▶ What is expected:
Whenever the word "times" appears in a line of the data below, copy that line.

[Dataset items]
· · · · · · ·

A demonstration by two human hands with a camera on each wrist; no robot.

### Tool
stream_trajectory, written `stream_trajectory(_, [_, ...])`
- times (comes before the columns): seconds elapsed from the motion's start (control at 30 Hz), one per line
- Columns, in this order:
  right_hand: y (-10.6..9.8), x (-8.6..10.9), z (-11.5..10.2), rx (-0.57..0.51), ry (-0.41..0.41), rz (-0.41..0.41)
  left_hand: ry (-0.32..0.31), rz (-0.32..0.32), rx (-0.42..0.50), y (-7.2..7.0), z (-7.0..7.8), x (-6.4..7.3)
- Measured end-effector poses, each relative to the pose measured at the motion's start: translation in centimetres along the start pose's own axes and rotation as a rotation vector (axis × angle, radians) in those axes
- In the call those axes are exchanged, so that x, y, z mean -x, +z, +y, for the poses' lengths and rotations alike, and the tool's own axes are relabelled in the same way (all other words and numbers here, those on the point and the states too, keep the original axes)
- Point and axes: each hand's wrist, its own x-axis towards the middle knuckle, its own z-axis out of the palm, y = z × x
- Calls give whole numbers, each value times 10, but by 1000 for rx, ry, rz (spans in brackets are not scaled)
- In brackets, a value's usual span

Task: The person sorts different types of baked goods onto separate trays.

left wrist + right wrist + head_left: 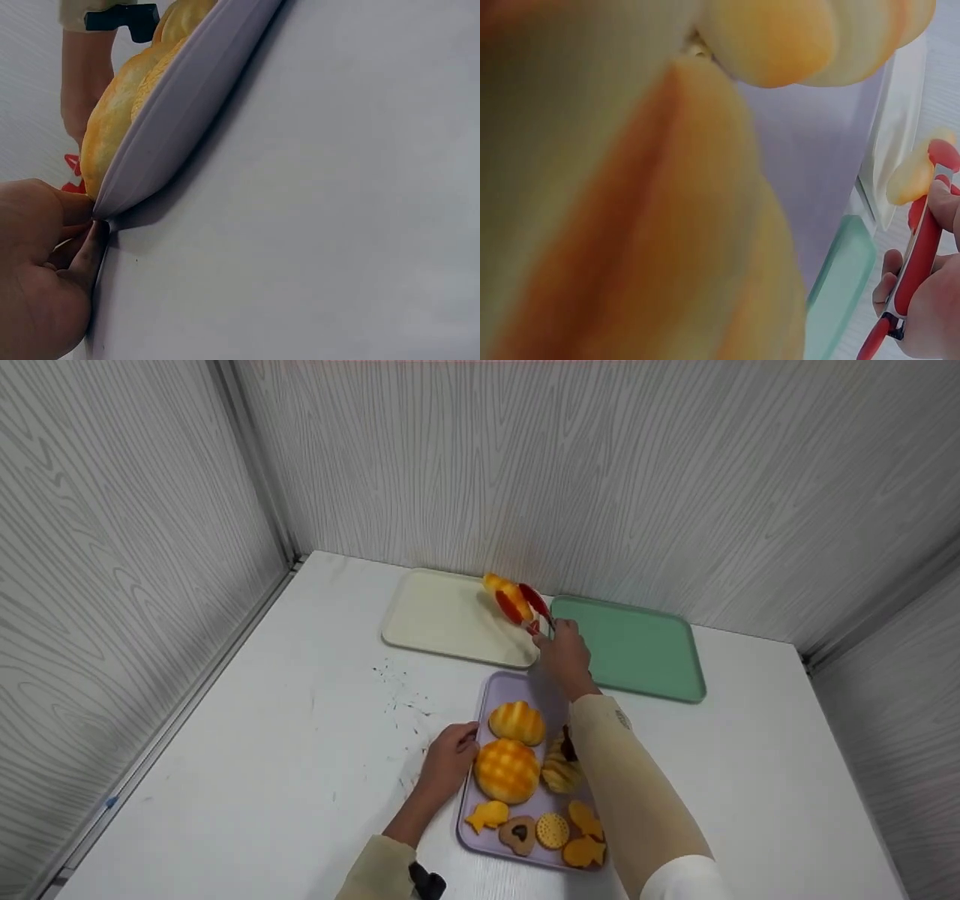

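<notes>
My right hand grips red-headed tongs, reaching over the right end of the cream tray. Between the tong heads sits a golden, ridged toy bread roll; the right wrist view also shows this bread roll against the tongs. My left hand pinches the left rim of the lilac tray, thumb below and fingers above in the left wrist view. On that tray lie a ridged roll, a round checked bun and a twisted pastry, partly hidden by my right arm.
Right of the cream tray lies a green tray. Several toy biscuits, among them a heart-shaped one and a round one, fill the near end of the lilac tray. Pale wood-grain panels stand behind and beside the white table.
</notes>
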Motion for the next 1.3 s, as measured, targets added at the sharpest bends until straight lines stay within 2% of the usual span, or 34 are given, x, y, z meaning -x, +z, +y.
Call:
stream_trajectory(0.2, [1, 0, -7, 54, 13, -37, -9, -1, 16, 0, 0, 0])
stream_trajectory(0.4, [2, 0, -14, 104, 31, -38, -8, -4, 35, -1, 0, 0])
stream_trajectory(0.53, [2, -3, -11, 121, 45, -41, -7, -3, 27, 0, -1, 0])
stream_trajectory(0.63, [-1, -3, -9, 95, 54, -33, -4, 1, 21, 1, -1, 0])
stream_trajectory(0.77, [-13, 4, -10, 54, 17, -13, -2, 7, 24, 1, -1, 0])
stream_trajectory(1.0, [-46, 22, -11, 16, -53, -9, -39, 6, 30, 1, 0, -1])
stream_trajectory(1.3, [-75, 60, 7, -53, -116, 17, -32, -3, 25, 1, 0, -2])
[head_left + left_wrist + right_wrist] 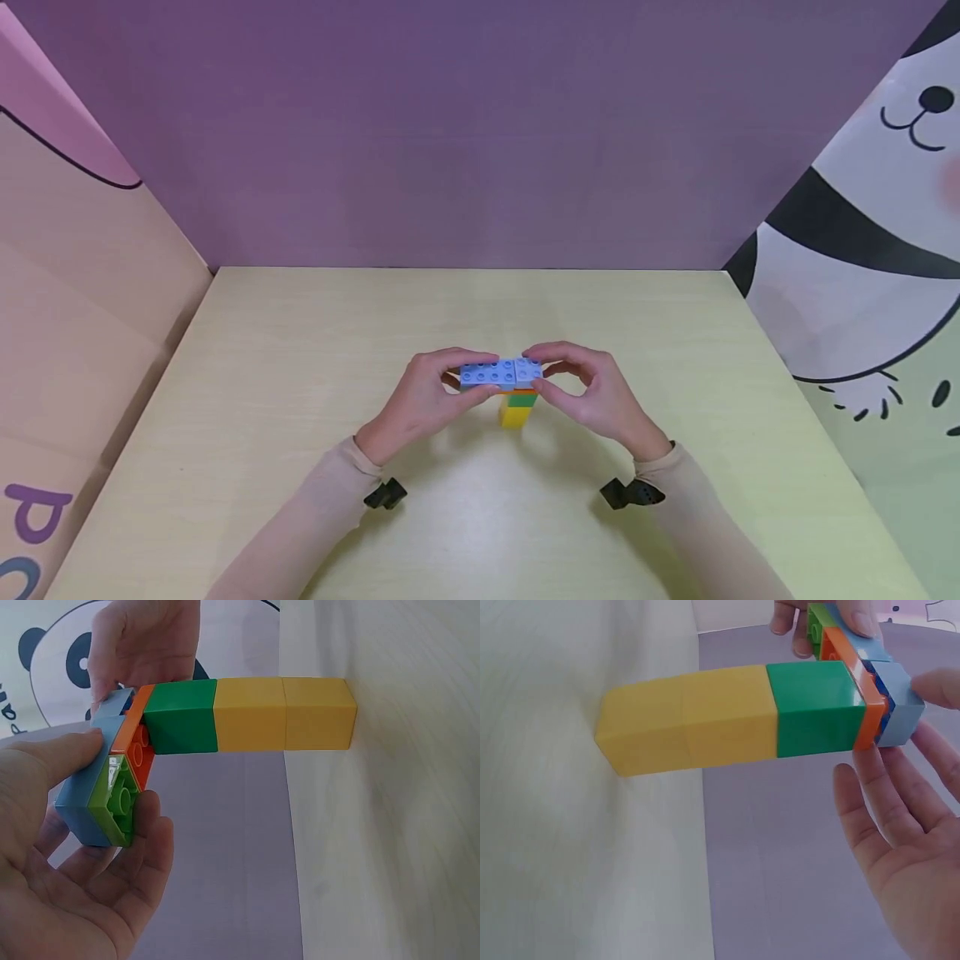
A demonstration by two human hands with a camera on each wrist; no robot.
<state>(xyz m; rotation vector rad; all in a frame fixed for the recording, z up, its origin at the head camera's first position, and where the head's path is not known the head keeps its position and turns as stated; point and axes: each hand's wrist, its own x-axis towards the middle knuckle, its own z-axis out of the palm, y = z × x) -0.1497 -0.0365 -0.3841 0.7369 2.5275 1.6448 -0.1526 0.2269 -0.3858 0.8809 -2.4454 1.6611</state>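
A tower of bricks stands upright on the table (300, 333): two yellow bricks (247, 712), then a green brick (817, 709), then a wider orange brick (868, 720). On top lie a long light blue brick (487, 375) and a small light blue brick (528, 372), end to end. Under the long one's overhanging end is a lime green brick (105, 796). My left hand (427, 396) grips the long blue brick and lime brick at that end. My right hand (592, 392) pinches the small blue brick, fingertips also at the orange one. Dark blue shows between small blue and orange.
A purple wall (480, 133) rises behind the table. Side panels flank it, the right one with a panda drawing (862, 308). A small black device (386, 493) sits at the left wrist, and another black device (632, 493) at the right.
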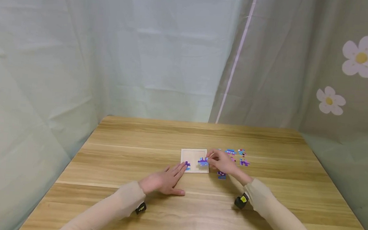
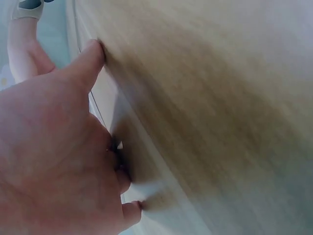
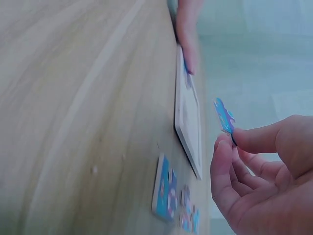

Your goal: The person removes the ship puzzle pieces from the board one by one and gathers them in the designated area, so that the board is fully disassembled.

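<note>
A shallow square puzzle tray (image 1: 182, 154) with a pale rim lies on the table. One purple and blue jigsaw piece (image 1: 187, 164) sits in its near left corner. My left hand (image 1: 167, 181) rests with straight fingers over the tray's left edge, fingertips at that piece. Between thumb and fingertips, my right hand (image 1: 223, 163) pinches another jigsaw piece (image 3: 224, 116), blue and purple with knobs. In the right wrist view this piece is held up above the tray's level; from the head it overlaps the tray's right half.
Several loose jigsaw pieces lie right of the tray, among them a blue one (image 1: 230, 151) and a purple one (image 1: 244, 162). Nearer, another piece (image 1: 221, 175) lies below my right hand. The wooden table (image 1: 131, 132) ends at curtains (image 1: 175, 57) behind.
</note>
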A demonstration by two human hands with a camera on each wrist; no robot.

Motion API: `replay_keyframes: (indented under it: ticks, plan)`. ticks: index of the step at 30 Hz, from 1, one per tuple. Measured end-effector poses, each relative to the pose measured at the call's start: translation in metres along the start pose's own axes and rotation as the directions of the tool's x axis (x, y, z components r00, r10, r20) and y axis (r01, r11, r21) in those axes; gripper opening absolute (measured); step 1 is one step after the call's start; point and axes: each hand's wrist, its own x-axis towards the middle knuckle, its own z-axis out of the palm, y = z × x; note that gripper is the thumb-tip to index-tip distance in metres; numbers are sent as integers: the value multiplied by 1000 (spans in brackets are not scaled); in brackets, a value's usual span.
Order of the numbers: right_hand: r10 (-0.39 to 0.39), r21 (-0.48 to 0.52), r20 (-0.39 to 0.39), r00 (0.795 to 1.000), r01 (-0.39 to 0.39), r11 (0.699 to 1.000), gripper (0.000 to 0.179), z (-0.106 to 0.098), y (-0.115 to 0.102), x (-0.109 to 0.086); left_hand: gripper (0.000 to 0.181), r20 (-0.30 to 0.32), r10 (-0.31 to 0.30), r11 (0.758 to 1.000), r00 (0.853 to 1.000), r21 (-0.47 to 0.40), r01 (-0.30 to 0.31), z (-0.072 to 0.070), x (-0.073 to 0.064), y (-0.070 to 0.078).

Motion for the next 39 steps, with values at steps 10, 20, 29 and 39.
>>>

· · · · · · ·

▶ Exercise output:
- times (comes before the columns): seconds elapsed from the motion's start (control at 30 Hz), one per line
- Calls give whole numbers, each value times 10, but by 1000 for rx, ry, rz (spans in brackets are not scaled)

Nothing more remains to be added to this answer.